In an attempt to create a paperless classroom I was introduced to wikispaces.com more than three years ago. Since then, I have four different wikis for each of the classes that I teach in middle school. Over time these wikis have evolved into discussion boards, journal reflections, assessment projects, and so much more. What I love about wikis and have shared with many of my colleagues about wikis is that a wiki gives students the opportunity to build their knowledge in a collaborative way online and showcase student learning. I created an animated short at xtranormal.com highlight more of my personal views about wikis.
What are the skills that we are building when using wikis with our students?
Here is the start of a list that I have compiled: Connect to prior knowledge, questioning, predicting, inferring, summarizing, supporting claims and providing evidence, synthesizing, building vocabulary, cause and effect, retelling in our own words, sequencing, monitoring learning, fostering a sense of inquiry, making real world connections, creative thinking, collaborating, listening and reflecting and analyzing.
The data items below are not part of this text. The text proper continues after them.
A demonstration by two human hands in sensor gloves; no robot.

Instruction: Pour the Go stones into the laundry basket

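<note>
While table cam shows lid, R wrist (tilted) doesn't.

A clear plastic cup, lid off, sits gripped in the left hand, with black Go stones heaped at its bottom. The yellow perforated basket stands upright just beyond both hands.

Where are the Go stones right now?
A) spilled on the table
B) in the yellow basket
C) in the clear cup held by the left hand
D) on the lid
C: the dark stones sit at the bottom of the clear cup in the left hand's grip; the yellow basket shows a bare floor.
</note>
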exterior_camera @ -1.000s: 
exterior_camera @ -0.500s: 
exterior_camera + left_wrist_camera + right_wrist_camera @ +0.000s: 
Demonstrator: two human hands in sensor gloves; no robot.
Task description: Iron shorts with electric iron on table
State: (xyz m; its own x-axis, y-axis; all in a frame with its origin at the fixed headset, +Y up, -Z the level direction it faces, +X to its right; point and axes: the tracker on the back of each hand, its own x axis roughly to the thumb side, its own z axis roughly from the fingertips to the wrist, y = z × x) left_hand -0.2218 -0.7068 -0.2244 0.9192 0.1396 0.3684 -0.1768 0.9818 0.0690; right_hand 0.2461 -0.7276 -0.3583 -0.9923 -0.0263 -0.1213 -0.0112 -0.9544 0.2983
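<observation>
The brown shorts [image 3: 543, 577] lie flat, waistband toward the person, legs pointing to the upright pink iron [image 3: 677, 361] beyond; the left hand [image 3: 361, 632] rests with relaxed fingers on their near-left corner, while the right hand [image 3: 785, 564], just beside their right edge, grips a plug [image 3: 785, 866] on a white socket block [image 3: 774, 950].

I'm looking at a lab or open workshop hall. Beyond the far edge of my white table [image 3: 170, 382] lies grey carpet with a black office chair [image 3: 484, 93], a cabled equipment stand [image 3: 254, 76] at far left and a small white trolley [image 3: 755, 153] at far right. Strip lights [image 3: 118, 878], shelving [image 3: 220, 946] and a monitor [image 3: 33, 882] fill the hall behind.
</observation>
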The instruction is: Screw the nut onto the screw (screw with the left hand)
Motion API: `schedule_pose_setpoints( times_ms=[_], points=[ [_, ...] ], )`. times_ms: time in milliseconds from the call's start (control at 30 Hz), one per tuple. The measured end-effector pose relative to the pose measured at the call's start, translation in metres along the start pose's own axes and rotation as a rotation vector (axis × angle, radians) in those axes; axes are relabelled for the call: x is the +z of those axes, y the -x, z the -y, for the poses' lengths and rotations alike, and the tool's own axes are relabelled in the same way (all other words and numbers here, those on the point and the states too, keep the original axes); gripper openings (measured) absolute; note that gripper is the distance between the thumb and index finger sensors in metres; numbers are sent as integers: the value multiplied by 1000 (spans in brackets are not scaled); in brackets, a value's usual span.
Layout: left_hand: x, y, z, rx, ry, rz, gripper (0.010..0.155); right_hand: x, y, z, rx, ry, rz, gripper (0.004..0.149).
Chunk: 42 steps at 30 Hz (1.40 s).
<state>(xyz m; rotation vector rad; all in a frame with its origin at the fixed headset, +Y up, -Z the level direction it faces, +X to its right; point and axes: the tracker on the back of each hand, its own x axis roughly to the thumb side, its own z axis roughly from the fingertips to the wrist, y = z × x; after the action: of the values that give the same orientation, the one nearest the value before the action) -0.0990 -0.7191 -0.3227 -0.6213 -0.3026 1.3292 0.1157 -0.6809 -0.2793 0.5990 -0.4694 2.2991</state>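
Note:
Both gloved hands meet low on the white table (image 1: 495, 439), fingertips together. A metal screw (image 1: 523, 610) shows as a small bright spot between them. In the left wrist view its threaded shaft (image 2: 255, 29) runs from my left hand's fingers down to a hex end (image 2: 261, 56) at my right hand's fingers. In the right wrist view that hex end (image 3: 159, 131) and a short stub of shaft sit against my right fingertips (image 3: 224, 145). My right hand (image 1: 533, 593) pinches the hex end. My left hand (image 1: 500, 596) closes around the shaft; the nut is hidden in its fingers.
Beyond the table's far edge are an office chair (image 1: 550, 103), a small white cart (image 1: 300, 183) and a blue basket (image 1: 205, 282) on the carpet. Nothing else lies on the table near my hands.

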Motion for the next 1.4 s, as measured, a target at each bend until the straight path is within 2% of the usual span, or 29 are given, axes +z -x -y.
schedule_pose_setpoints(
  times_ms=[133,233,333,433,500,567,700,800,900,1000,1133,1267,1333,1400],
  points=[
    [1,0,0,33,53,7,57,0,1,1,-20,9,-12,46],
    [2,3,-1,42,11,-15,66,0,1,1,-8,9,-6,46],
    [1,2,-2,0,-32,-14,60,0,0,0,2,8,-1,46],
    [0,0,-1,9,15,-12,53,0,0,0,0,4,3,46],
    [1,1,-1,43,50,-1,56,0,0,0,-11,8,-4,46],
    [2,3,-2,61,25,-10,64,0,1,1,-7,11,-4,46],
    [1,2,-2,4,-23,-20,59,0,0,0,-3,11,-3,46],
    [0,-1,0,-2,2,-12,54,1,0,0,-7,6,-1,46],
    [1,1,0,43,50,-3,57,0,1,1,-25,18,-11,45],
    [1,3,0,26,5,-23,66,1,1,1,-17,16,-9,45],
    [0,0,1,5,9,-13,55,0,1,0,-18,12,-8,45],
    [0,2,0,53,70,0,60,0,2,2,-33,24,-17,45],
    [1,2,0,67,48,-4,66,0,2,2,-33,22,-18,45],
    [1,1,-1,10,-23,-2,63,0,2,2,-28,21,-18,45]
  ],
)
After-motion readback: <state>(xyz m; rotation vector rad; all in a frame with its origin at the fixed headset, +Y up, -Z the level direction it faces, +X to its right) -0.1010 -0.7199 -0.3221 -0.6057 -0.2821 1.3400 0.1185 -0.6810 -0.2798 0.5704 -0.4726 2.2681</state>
I find that if you are a teacher looking for ways to strengthen content-area learning and at the same time want to use cutting edge technology in your classrooms then wikis can offer you and your students many opportunities. The fact of the matter is that so many of our students are on the computer and using social media for their lives outside of schools, why not bring social media (with a critical slant) into our classrooms and help merge our teaching and curriculum with students interests and computer savvy?
One of my biggest inspirations when it comes to technology in the classroom is Michael Wesch, professor of Cultural Anthropology and Digital Ethnography at Kansas State University. Wesch and his students created A Vision of Students Today, an eye-opening video about college students and their state of education juxtaposed with technology’s influence on their lives. This video, created in 2007, has been viewed by more than four million people around the world. There is also A Vision of k-12 Students Today online which addresses these same aspects of technology advancement and the lack of technology in our elementary and secondary classrooms. If you haven’t seen these videos then I strongly suggest taking a few minutes to view them. Afterwards, ask yourself “What am I doing in my classroom to strengthen student learning and incorporate emerging technology?”
There are thousands of teachers around the globe who are using wikis creatively in their classrooms to enhance student learning and deepen content area understanding. To view some inspiring wikis created by teachers I have highlighted many at cyberteaching.wikispaces.com.